WHAT IS NEEDED: Exact repetition of a range: find the line containing "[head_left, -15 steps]" and the line containing "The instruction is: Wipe" in the material below, then repeat both and all lines between them, leaving pictures out.

EXERCISE DATA:
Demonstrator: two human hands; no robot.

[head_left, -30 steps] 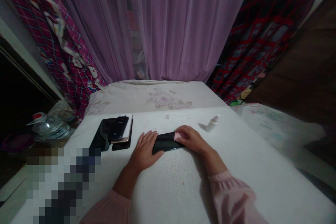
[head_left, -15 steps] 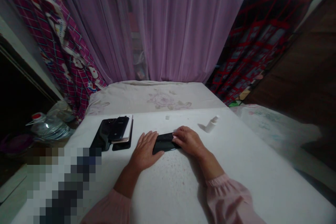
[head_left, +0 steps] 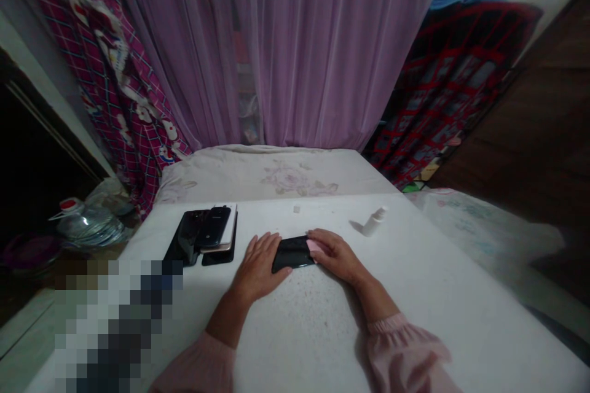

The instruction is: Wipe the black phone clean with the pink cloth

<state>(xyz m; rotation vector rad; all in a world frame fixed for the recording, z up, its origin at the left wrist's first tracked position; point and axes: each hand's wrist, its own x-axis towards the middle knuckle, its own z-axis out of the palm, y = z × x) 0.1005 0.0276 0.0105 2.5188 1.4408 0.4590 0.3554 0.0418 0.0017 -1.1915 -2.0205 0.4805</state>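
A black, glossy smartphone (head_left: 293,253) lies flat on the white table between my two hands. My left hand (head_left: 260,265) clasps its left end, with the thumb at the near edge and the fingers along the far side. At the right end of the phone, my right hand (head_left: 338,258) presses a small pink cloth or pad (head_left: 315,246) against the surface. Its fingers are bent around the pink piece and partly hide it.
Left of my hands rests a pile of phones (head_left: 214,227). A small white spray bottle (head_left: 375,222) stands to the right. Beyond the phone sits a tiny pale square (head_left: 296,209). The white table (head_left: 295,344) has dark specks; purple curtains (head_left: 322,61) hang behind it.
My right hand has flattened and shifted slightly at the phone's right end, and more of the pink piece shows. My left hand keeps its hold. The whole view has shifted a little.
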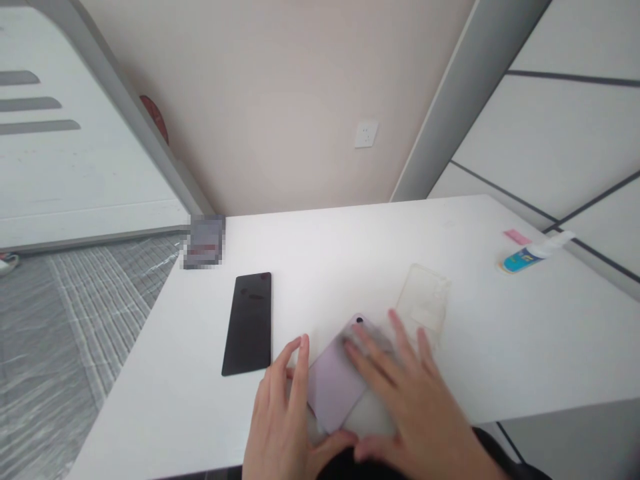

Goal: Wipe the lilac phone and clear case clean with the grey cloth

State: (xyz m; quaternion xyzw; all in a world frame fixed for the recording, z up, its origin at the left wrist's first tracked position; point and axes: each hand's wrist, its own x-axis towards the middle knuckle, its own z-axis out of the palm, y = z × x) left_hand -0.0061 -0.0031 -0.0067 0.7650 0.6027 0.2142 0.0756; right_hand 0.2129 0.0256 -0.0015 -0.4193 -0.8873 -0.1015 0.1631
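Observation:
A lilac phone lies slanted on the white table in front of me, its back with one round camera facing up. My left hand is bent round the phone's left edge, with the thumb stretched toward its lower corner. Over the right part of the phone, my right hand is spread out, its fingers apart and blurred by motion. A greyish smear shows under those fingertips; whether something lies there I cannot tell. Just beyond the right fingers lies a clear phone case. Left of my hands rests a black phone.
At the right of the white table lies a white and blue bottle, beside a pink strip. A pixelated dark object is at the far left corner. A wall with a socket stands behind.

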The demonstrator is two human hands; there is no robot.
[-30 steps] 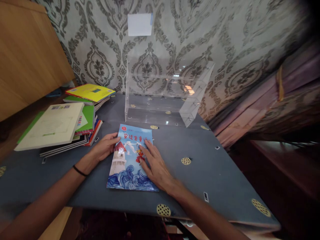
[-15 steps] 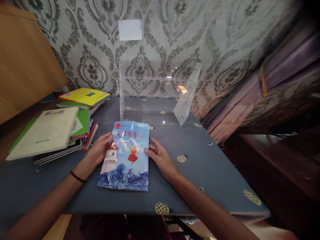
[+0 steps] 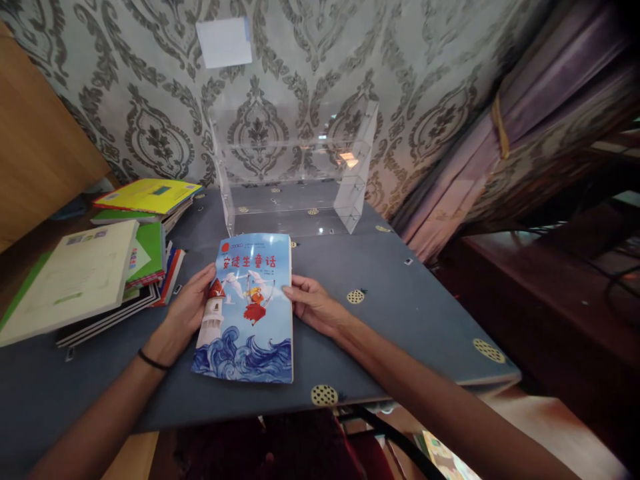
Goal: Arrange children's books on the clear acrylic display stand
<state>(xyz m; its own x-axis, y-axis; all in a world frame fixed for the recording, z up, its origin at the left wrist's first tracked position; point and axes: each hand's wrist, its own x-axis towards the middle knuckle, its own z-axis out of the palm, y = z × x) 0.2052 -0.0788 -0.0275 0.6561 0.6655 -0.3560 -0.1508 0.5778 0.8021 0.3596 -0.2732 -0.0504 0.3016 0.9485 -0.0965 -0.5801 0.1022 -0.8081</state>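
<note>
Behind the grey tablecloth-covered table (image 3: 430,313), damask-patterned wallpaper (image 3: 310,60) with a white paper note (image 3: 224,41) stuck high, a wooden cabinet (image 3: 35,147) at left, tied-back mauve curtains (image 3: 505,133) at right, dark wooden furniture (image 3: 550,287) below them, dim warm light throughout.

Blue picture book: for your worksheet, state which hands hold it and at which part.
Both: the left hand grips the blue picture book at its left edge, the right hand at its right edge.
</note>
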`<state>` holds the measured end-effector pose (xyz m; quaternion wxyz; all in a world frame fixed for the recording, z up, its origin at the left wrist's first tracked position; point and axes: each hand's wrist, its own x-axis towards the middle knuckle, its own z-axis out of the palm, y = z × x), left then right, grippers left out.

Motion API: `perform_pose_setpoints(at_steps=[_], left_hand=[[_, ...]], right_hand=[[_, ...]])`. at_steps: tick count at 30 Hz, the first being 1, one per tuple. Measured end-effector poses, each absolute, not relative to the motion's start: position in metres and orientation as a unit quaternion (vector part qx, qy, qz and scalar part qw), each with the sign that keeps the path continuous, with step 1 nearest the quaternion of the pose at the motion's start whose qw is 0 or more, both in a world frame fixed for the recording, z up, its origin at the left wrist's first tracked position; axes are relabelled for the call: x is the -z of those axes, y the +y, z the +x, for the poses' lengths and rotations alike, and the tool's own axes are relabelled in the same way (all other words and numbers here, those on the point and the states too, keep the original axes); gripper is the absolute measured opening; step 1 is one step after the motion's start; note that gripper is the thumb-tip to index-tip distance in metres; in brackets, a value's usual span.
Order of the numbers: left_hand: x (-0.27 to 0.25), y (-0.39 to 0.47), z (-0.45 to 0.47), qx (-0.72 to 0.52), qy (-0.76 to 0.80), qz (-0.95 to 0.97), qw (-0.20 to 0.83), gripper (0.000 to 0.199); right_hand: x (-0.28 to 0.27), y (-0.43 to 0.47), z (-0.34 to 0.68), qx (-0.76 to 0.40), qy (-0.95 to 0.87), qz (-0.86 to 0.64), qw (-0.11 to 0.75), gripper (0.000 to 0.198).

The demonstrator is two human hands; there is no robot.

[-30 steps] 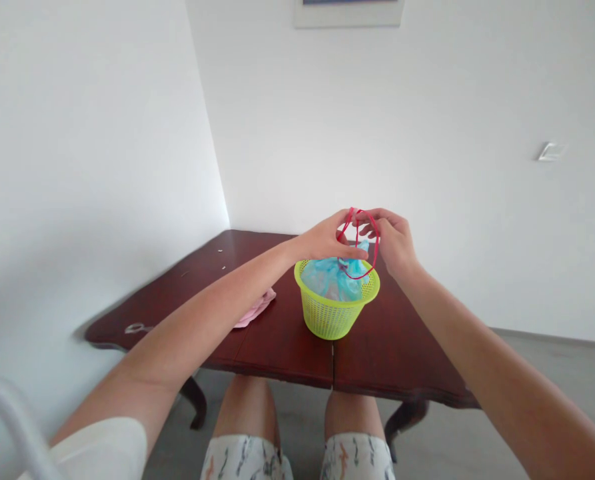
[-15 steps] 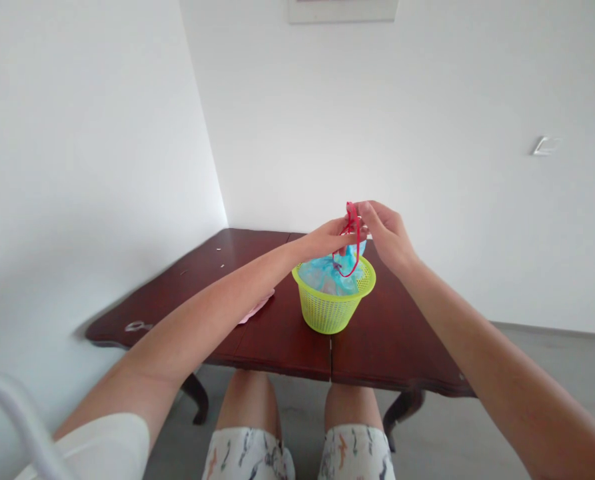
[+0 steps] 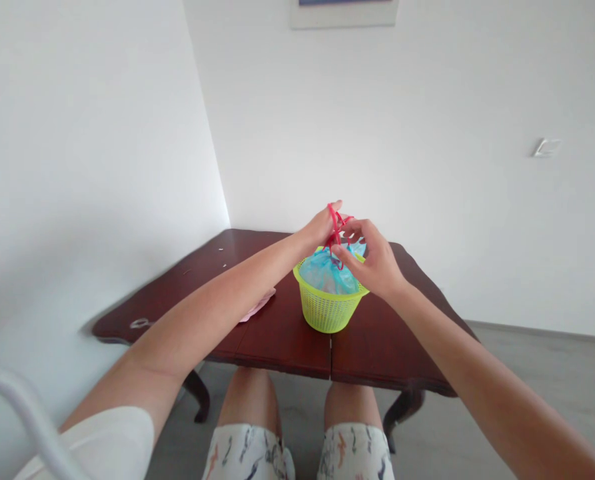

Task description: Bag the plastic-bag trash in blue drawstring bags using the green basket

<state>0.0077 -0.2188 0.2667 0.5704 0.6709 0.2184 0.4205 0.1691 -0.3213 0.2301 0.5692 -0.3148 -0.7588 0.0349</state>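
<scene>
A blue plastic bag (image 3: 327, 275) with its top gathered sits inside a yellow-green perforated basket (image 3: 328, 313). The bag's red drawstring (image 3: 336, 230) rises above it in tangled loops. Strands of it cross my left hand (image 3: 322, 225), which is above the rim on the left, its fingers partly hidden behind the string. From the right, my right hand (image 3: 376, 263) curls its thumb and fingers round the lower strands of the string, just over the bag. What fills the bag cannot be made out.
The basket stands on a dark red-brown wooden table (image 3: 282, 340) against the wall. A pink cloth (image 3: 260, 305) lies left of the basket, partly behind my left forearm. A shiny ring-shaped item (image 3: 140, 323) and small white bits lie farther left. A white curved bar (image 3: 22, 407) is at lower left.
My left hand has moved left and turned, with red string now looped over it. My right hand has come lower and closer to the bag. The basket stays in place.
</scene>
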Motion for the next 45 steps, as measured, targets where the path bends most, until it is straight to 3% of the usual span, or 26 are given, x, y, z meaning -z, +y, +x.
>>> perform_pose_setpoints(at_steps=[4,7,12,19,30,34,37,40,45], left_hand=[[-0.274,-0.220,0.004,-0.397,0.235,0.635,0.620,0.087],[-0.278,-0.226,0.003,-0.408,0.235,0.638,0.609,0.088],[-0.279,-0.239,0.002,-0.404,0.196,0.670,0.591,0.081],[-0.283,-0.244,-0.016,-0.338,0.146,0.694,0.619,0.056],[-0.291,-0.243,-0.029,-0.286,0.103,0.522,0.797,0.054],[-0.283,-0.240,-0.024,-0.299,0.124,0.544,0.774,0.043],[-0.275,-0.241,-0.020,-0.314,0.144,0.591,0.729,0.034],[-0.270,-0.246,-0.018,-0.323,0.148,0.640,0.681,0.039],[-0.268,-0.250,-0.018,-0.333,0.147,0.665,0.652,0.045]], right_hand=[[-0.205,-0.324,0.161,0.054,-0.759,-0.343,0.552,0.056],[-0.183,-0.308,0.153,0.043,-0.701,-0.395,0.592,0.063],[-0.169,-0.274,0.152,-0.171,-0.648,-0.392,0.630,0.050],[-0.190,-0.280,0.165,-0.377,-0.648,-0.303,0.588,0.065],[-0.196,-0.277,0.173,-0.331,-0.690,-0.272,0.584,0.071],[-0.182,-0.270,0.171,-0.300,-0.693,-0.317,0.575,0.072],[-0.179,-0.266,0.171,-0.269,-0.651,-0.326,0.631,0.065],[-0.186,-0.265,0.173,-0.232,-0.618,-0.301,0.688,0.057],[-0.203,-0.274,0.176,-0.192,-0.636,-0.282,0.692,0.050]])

RESULT FOR THIS EXERCISE:
[head_left, -15 steps] 
[head_left, +0 steps] 

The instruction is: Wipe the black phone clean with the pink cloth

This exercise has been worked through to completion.